The UK indeed has everything. In fact, they have everything, even all ‘seasons’ in a single day – sunshine in the morning, rain by lunchtime, hail in the afternoon and dark clouds by night. But all these make the experience even more exciting and glorious. It allows you to be more creative with your fashion sense – to make sure your outfit is convertible when weather changes in the middle of the day, and be more carefree – not giving too much attention to insignificant things but instead focusing on matters that are more important: enjoying and having fun! (Even that means being soaked under the rain because you do not want or too shy to use your umbrella since people around you do not use it anyway.) These I shall absolutely miss.
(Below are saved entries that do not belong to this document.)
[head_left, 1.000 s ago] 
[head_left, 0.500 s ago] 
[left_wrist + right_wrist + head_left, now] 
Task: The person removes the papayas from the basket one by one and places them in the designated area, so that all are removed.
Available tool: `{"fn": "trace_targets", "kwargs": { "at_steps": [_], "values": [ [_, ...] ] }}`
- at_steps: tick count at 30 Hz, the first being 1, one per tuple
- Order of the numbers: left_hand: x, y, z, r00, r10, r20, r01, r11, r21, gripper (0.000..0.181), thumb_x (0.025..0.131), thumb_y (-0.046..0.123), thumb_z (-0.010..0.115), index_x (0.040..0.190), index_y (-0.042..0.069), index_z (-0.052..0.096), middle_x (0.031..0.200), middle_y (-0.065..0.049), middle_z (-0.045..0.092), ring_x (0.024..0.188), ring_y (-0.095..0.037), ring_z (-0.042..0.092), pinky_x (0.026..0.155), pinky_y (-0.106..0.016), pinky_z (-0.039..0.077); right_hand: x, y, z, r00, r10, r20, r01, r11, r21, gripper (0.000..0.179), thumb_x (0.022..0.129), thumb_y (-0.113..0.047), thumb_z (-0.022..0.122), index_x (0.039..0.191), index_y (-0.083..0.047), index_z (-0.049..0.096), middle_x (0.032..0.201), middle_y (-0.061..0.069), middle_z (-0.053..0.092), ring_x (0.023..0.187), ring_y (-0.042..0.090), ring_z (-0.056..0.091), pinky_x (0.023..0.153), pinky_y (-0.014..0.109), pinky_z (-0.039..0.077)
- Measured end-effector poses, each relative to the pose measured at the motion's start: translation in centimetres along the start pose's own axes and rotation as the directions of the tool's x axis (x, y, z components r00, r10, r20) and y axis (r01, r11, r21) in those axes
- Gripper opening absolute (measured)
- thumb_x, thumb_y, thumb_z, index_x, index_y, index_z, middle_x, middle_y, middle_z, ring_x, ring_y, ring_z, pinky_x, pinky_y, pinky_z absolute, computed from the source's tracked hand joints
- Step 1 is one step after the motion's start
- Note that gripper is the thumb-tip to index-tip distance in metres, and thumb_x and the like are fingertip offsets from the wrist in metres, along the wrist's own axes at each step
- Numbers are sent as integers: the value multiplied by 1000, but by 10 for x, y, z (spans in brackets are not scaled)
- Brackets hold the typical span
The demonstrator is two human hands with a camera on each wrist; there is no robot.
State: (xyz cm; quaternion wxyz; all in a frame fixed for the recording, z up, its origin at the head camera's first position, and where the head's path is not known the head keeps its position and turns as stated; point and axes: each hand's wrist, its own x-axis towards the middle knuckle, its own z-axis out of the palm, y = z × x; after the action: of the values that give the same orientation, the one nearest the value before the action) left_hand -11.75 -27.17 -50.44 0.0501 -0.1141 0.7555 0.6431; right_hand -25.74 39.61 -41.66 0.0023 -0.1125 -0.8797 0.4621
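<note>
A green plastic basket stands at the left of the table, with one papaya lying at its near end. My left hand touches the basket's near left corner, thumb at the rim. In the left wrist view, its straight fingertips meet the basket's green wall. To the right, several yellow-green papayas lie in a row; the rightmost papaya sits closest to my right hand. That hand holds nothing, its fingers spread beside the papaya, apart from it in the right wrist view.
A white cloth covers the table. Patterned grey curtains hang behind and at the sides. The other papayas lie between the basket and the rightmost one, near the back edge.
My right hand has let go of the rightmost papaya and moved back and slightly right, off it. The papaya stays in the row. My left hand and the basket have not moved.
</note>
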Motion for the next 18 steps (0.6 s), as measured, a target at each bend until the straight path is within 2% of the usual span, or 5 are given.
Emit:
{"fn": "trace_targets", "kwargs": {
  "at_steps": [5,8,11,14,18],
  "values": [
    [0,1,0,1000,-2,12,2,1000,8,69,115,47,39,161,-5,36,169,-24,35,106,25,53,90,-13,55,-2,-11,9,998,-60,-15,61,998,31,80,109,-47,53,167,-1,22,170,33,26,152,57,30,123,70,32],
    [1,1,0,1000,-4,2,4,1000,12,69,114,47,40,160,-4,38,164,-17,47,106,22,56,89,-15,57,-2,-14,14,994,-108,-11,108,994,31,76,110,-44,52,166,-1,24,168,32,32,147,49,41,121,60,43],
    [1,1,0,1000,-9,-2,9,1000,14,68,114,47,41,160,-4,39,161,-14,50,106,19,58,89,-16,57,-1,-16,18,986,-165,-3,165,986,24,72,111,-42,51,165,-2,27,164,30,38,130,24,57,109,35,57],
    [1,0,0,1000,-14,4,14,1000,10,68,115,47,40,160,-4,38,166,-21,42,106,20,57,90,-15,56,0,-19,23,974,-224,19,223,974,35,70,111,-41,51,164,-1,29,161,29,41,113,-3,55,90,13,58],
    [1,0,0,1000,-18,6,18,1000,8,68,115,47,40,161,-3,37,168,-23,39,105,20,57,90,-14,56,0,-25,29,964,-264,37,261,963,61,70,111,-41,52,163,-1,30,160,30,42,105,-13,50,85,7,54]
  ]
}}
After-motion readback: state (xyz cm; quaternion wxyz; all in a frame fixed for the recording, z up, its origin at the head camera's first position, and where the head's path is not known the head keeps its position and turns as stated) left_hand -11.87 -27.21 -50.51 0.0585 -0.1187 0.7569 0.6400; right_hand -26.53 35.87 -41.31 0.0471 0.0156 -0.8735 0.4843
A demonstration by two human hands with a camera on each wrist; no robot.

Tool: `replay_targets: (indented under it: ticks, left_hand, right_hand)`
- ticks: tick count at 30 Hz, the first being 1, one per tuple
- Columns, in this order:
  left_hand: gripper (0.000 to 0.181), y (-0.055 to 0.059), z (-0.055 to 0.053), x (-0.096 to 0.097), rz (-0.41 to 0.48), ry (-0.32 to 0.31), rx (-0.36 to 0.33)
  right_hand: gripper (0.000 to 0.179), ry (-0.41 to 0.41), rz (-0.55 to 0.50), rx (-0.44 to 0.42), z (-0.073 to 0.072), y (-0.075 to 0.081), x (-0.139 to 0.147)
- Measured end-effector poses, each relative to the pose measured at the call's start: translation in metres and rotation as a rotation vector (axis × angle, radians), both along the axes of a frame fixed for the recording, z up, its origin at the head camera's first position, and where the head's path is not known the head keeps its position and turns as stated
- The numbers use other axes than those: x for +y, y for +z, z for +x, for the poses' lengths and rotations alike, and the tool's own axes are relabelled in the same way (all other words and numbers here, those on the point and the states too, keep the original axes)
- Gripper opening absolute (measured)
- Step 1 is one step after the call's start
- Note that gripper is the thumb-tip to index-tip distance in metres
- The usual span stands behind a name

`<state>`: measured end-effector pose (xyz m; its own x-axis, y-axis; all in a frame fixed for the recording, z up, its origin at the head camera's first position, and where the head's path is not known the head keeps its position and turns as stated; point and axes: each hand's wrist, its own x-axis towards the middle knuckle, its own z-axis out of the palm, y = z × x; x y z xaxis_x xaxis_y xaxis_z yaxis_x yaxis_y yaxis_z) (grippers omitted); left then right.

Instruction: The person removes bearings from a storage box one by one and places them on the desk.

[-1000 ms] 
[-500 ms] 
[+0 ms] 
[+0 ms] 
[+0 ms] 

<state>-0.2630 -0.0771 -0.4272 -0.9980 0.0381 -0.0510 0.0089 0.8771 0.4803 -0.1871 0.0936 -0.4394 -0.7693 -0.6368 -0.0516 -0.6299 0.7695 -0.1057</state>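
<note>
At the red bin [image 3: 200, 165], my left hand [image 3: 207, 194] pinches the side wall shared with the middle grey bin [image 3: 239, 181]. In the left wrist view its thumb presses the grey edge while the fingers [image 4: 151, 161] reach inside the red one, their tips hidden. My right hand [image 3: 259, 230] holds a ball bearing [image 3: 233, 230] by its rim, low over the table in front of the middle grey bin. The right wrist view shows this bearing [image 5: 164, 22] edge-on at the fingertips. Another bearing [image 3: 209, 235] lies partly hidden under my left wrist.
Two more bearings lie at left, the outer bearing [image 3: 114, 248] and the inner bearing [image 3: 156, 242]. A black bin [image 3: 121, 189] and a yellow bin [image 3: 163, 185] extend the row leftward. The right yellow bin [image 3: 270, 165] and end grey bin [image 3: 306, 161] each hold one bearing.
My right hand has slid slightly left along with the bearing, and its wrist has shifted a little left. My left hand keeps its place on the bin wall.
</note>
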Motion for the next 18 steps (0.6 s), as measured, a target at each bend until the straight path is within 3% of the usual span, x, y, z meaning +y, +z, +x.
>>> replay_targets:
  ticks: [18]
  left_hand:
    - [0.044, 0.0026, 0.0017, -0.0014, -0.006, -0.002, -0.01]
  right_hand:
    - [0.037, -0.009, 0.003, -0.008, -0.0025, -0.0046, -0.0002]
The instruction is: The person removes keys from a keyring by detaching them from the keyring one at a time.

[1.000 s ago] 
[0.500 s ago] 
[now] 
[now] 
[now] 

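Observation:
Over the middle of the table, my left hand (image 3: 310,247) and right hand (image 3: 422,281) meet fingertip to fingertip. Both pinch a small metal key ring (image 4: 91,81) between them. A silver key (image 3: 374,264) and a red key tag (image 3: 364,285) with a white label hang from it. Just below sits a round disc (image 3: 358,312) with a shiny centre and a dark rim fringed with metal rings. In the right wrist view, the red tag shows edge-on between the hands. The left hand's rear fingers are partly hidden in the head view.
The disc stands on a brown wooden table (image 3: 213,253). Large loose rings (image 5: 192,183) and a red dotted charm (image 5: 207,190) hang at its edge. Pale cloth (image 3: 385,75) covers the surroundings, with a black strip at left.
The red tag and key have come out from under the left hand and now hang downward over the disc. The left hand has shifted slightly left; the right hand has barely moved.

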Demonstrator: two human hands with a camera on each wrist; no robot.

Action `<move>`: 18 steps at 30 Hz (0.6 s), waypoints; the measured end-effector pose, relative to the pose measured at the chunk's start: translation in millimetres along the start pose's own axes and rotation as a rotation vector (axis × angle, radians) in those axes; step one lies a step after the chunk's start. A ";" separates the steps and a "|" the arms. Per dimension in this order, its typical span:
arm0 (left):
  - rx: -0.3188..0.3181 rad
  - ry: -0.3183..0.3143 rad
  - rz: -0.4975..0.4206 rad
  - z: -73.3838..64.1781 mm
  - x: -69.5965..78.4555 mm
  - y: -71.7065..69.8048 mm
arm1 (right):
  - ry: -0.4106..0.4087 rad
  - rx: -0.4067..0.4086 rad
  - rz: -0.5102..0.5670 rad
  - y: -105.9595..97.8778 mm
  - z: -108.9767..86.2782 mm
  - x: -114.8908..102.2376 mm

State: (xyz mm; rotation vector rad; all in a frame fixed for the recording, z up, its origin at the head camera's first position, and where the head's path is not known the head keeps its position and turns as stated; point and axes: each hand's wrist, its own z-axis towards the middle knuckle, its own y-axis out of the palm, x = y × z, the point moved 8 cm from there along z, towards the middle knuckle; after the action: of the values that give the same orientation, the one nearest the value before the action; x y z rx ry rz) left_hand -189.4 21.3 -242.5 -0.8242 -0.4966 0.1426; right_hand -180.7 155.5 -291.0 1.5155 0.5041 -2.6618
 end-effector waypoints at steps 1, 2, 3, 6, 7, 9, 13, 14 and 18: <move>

Undeniably, there are a lot of things I will miss from this wonderful country and learnings I shall take back home from this incredible journey. Michael Altshuler was right: the fact that time flies is really bad news. He was also correct in saying that the good news is that we are the pilot: we are in charge of our emotions and in processing all of these learnings to make us better persons. We are in charge of what’s next and our future. I don’t know about most people, but for me, every ending is a new beginning, and no matter how painful it may seem, I am more than willing to embrace it when it comes. Meanwhile, I still have time left to deal with my politics and love.